Em um movimento histórico que redefine a postura da Igreja Católica frente aos avanços tecnológicos, o Papa Leão XIV lançou sua primeira encíclica, intitulada “Magnifica Humanitas”. Publicada nesta segunda-feira (25) e assinada em 15 de maio, a carta papal de aproximadamente 43 mil palavras já está disponível para bispos e fiéis em todo o mundo, propondo diretrizes éticas e clamando por uma regulação internacional mais robusta sobre o desenvolvimento da inteligência artificial (IA) e o poder das Big Techs.
A encíclica “Magnifica Humanitas” serve como um posicionamento doutrinário e ético crucial diante das transformações digitais que moldam a sociedade. Leão XIV enfatiza que o crescimento da IA não pode ser impulsionado unicamente por interesses econômicos ou corporativos, mas deve estar intrinsecamente subordinado ao bem comum. O texto aborda preocupações prementes, como a disseminação de desinformação, a concentração de poder nas gigantes da tecnologia e o uso de sistemas automatizados em contextos militares.
A Concentração de Poder e a Opacidade da IA
Um dos pontos centrais da encíclica é o alerta do Papa Leão XIV sobre a crescente concentração do desenvolvimento da inteligência artificial nas mãos de grandes empresas privadas. Ele observa que “os principais motores do desenvolvimento são entidades privadas, muitas vezes transnacionais, dotadas de recursos e capacidade de intervenção que superam os de muitos governos”.
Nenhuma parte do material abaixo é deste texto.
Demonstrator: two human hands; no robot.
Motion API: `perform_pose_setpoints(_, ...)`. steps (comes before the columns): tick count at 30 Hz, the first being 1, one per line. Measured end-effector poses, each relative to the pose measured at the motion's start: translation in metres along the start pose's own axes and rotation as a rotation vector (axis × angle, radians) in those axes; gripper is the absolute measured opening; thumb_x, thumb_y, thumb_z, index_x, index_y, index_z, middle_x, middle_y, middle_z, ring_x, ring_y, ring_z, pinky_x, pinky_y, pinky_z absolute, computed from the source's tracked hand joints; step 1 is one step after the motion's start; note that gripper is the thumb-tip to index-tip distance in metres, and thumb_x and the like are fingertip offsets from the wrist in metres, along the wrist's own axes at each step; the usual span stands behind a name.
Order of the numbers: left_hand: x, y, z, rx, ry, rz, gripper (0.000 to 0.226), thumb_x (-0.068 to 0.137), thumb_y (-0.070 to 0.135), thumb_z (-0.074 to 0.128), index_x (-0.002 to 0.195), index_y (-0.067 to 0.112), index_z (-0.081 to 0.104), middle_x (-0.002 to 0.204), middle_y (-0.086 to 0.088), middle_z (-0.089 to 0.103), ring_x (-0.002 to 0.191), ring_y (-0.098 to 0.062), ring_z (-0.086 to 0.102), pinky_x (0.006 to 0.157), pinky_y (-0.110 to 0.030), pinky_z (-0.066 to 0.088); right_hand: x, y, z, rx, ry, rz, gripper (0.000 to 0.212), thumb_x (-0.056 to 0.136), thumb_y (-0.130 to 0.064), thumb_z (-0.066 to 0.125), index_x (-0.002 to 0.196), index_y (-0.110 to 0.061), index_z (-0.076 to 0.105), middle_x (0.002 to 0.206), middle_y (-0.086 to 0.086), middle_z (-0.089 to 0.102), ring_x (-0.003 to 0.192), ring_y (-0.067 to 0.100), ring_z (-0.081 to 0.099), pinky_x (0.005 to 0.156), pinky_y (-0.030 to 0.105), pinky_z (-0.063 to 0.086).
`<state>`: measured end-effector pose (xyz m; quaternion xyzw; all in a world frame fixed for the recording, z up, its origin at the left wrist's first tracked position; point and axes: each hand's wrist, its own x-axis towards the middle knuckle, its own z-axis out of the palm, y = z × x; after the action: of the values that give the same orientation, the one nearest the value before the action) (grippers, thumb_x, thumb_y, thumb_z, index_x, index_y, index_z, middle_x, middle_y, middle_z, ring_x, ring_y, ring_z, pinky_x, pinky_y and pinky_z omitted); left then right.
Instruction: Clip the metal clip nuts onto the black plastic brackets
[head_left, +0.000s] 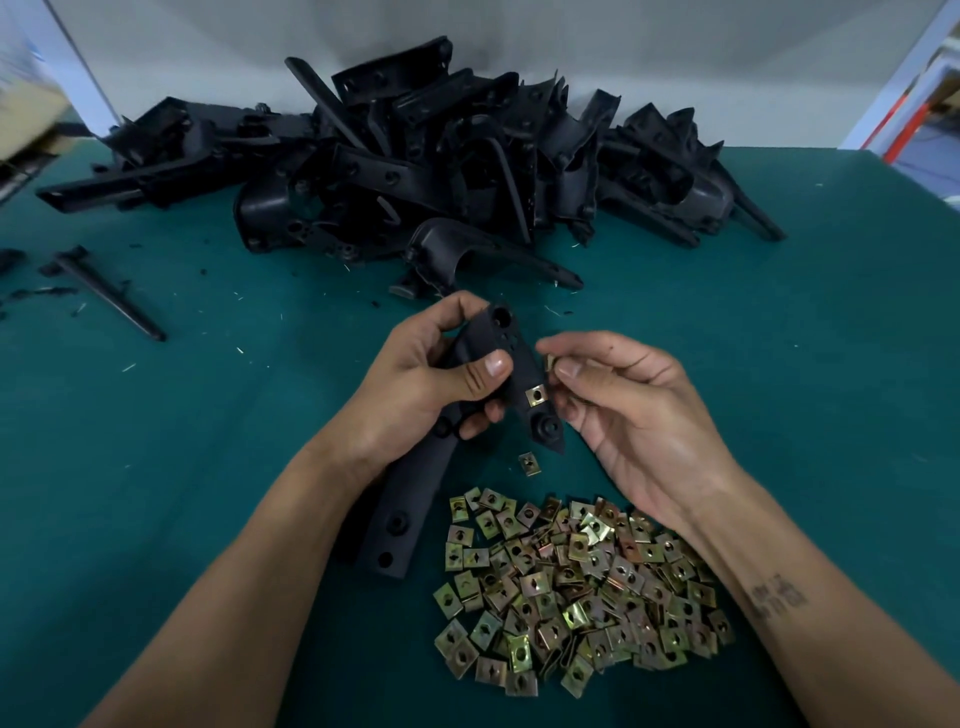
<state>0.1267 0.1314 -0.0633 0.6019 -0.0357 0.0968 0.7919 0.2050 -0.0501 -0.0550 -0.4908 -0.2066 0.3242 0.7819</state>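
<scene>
1. Closest to the person, a heap of metal clip nuts (576, 587) lies spread on the green table (779, 338), brassy and overlapping, with the right forearm passing over its right edge.
2. Just beyond the heap, a single loose clip nut (530, 463) sits alone on the table, below the tip of the held part.
3. The left hand (431, 379) grips a long black plastic bracket (410, 499), fingers curled round its upper section and thumb pressed flat on its face; the bracket's lower end reaches down beside the heap.
4. One fitted clip nut (536, 396) is already clipped on the bracket's narrow arm, just above a round boss near the pointed tip.
5. The right hand (628, 410) is up beside that arm, thumb and forefinger pinching another small clip nut (549, 362) right at the bracket's edge; whether it touches the plastic, I can't tell.
6. Off to the far left, a slim black spike-shaped part (111, 296) lies on the table among dark scraps.
7. At the back, a big jumbled pile of brackets (405, 156) is stacked against the pale wall (519, 31).
</scene>
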Motion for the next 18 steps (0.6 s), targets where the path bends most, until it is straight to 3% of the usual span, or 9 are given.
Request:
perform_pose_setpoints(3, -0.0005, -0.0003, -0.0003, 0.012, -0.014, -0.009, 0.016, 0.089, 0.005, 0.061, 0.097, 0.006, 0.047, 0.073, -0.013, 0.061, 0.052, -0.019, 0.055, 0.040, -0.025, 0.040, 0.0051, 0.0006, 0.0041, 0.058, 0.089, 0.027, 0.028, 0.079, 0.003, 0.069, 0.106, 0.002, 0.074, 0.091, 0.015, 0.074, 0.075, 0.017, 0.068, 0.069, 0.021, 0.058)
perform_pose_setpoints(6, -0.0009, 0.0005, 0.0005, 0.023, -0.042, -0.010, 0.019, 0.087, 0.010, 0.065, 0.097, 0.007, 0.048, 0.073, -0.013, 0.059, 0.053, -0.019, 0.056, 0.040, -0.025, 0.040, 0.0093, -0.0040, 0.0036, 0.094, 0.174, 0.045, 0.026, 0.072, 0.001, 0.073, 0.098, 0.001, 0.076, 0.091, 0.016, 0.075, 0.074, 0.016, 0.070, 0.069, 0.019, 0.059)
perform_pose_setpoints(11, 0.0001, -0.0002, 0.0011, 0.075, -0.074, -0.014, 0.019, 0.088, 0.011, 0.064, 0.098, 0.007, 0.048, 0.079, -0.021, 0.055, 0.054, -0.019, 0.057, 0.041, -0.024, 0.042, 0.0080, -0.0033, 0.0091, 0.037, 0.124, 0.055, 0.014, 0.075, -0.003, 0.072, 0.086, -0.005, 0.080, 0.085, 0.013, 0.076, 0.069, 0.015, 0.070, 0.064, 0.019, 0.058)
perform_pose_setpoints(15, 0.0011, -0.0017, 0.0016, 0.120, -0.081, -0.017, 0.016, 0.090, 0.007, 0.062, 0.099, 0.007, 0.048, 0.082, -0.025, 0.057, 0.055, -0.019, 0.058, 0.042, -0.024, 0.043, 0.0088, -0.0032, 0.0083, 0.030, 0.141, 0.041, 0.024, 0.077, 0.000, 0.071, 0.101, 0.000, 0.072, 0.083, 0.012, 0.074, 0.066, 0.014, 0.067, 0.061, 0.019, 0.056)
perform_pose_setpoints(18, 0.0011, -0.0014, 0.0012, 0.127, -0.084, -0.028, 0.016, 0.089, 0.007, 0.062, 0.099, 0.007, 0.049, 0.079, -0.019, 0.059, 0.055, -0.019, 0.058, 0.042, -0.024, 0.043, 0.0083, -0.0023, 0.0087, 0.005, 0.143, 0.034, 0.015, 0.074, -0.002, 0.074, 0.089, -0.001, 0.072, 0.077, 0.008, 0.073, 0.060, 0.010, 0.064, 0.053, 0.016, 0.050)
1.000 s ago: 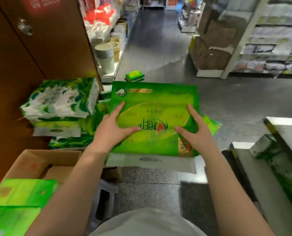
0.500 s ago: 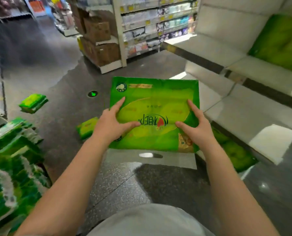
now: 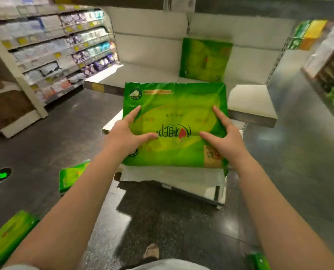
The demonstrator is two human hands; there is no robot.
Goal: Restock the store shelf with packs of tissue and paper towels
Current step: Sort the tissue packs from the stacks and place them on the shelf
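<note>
dim overhead light, blurred edges (wide-angle warp)

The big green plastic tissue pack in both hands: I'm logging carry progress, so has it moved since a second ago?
Yes. The big green plastic tissue pack went from the brown door side to the white metal shelf.

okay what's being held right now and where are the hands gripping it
A large green tissue pack, held flat in both hands. The left hand grips its left edge, the right hand its right edge, thumbs on top, near the end closest to the person.
</note>
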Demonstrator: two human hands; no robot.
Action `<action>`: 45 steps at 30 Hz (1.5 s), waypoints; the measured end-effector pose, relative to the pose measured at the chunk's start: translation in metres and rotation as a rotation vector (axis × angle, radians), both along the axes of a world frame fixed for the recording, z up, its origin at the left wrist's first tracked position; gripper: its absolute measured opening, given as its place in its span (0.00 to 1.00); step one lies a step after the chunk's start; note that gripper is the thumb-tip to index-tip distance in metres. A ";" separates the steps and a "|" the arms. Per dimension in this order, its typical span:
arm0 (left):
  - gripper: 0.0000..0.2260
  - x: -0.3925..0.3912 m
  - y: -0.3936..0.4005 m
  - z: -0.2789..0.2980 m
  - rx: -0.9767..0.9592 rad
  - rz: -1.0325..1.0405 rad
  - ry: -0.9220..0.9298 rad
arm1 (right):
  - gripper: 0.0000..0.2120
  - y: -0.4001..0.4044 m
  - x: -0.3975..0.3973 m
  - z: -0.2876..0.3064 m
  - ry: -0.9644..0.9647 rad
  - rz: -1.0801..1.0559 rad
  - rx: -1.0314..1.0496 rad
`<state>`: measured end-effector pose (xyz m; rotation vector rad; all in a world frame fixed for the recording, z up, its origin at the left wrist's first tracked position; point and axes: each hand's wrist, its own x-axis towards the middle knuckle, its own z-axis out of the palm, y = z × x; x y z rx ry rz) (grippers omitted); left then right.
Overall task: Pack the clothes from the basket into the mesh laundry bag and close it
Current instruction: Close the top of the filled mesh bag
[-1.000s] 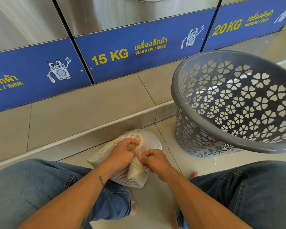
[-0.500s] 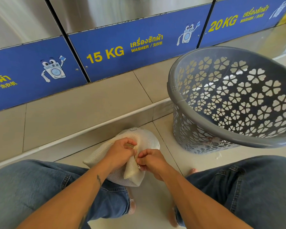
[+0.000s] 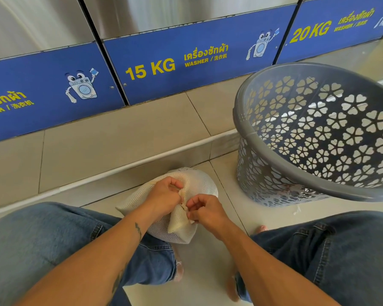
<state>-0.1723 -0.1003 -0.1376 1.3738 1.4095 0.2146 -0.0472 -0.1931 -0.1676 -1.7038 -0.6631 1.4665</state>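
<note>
A stuffed cream mesh laundry bag (image 3: 199, 182) lies on the tiled floor between my knees. My left hand (image 3: 164, 195) grips the gathered neck of the bag from the left. My right hand (image 3: 205, 209) pinches the bag's mouth or cord right beside it; the fingers hide the closure itself. To the right stands the grey plastic basket (image 3: 248, 138) with flower-shaped cut-outs, tilted toward me. No clothes show inside it.
A raised tiled step (image 3: 119, 138) runs across just behind the bag, under blue-panelled washing machines (image 3: 186, 58) marked 15 KG and 20 KG. My jeans-clad knees (image 3: 53, 239) flank the bag. A scrap of white fluff (image 3: 296, 210) lies on the floor by the basket.
Both hands have stayed on the bag's neck, with small finger movements; my right hand has shifted slightly lower. The view has drifted a little; the basket has not moved.
</note>
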 end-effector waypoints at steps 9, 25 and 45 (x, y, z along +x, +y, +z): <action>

O documento ressalta que essa concentração de poder pode gerar opacidade, dependência e desigualdade. O Papa adverte que “quando esse poder se concentra nas mãos de poucos, tende a tornar-se opaco e a escapar à supervisão pública, aumentando o risco de formas distorcidas de desenvolvimento que dão origem a novas dependências, exclusões, manipulações e desigualdades”. Nesse sentido, a encíclica defende que “a propriedade dos dados não pode ser deixada exclusivamente em mãos privadas, mas deve ser devidamente regulamentada”.
Regulação e Transparência: O Apelo do Vaticano
Diante desse cenário, “Magnifica Humanitas” defende veementemente a criação de mecanismos de controle e regulação mais rígidos e de alcance internacional para supervisionar o desenvolvimento da IA. O texto critica a falta de transparência das empresas de tecnologia e afirma que a governança desses sistemas exige um maior controle público. “Não basta invocar a ética no abstrato; são necessários marcos legais robustos, supervisão independente, usuários informados e um sistema político que não se esquive de sua responsabilidade”, destaca o pontífice.
O Papa também pede cautela no ritmo de adoção da tecnologia, explicando que a prudência não significa rejeição ao progresso, mas sim um exercício de responsabilidade. “Apelar à prudência, à avaliação rigorosa e até mesmo, por vezes, a um ritmo mais lento na adoção da IA não significa opor-se ao progresso; pelo contrário, é um exercício de cuidado responsável para com a família humana”, afirma.
Impactos Sociais: Trabalho, Verdade e Conflitos Armados
A encíclica não se limita à governança tecnológica, estendendo suas análises aos impactos da IA em diversas esferas da vida social. No campo da informação e da democracia, o Papa Leão XIV alerta que a tecnologia pode distorcer a relação com a verdade, sublinhando que “a democracia não consiste apenas em regras e procedimentos, mas sobretudo numa sólida concordância com os fatos”, e que a “indiferença à verdade leva, lenta mas seguramente, a uma descida ao totalitarismo”.
Sobre o mercado de trabalho, o documento reconhece que a automação está mudando rapidamente as dinâmicas profissionais, mas enfatiza que “a proteção das oportunidades de emprego e o papel insubstituível do indivíduo devem permanecer a regra geral”, pois “a busca por maiores lucros não pode justificar escolhas que sacrifiquem sistematicamente empregos”.
Por fim, a encíclica relaciona o avanço da IA a mudanças nos conflitos armados, com a expansão de guerras híbridas, automação de decisões estratégicas e manipulação de informações. Nesse contexto, o Papa é enfático ao afirmar que “o desenvolvimento e a utilização da IA na guerra devem estar sujeitos às mais rigorosas restrições éticas… não é permitido confiar decisões letais ou irreversíveis a sistemas artificiais”.